Task to carry out → Check each line of the entries. Copy the ones that contain the string "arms".
────────────────────────────────────────
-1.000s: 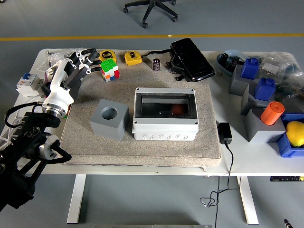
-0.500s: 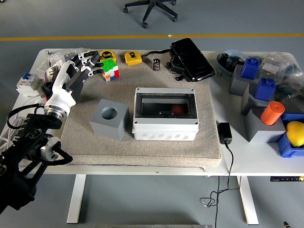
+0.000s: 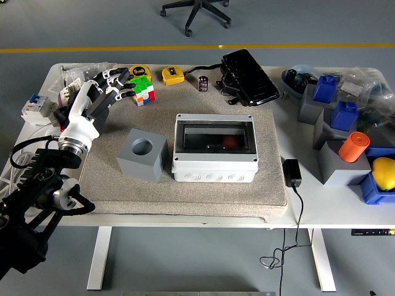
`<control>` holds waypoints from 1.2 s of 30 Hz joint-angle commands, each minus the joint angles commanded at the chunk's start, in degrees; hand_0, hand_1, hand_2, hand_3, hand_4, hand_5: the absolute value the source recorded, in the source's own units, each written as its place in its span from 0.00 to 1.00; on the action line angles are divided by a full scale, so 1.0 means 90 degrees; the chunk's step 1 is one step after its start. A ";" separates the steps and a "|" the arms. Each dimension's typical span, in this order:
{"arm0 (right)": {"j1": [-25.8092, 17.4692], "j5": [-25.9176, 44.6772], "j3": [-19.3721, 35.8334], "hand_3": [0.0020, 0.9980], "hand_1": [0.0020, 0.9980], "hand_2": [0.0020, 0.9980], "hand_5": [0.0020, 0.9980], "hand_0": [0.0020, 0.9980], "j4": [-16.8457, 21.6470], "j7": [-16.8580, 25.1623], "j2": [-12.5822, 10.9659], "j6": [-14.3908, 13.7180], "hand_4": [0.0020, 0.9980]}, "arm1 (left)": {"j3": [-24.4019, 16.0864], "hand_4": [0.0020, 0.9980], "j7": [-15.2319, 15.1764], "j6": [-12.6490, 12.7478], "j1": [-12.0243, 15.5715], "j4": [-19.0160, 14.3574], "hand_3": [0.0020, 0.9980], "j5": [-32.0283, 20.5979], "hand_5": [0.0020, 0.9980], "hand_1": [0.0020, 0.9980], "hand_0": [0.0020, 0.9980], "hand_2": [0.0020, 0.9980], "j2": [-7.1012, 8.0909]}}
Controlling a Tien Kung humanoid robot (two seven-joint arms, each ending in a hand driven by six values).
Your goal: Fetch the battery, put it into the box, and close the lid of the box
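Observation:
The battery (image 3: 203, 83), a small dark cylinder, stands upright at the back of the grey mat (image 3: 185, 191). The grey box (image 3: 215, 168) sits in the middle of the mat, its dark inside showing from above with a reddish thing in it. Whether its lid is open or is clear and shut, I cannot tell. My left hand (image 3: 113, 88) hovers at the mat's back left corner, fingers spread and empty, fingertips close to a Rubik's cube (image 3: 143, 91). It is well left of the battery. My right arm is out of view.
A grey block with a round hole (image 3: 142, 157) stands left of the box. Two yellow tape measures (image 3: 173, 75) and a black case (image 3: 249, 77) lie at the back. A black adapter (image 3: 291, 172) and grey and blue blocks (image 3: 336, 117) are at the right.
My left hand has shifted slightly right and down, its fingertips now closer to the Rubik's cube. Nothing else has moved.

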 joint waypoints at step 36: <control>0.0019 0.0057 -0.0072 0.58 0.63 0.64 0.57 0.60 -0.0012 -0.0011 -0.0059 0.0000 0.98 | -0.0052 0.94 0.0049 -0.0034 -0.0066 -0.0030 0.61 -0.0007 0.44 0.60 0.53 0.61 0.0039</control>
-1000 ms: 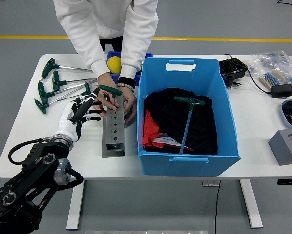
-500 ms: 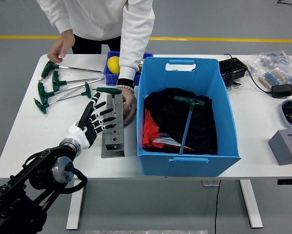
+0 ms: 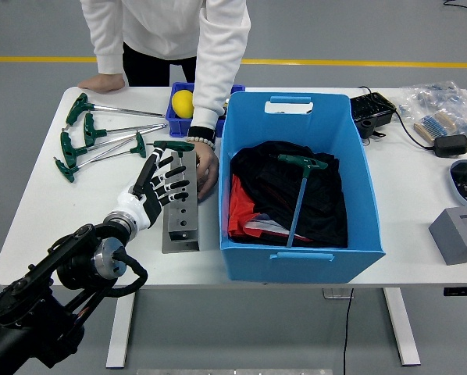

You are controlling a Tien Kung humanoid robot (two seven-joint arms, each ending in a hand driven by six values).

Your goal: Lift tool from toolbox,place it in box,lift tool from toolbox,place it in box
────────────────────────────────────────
Task response →
`<control>` holds waypoints from 1.2 s of 30 Hz joint-angle commands, each minus the joint angles commanded at the chunk's start, in degrees; hand_0, hand_1, hand_2, hand_3, hand_4, hand_5: the absolute value the source recorded, in the source's own units, each written as its place in its span from 0.00 to 1.00; on the action line angles are divided by a full scale, so 1.0 means 90 degrees; the chunk's step 1 is one step after its start. A ";" separates the steps and a "|" the arms. Each dimension's typical span, in this order:
Controlling a Tien Kung humanoid robot (two seven-joint arms, each ending in a hand driven by six values).
You are controlling a Tien Kung humanoid robot (two seven-joint arms, each ending in a hand driven by six values).

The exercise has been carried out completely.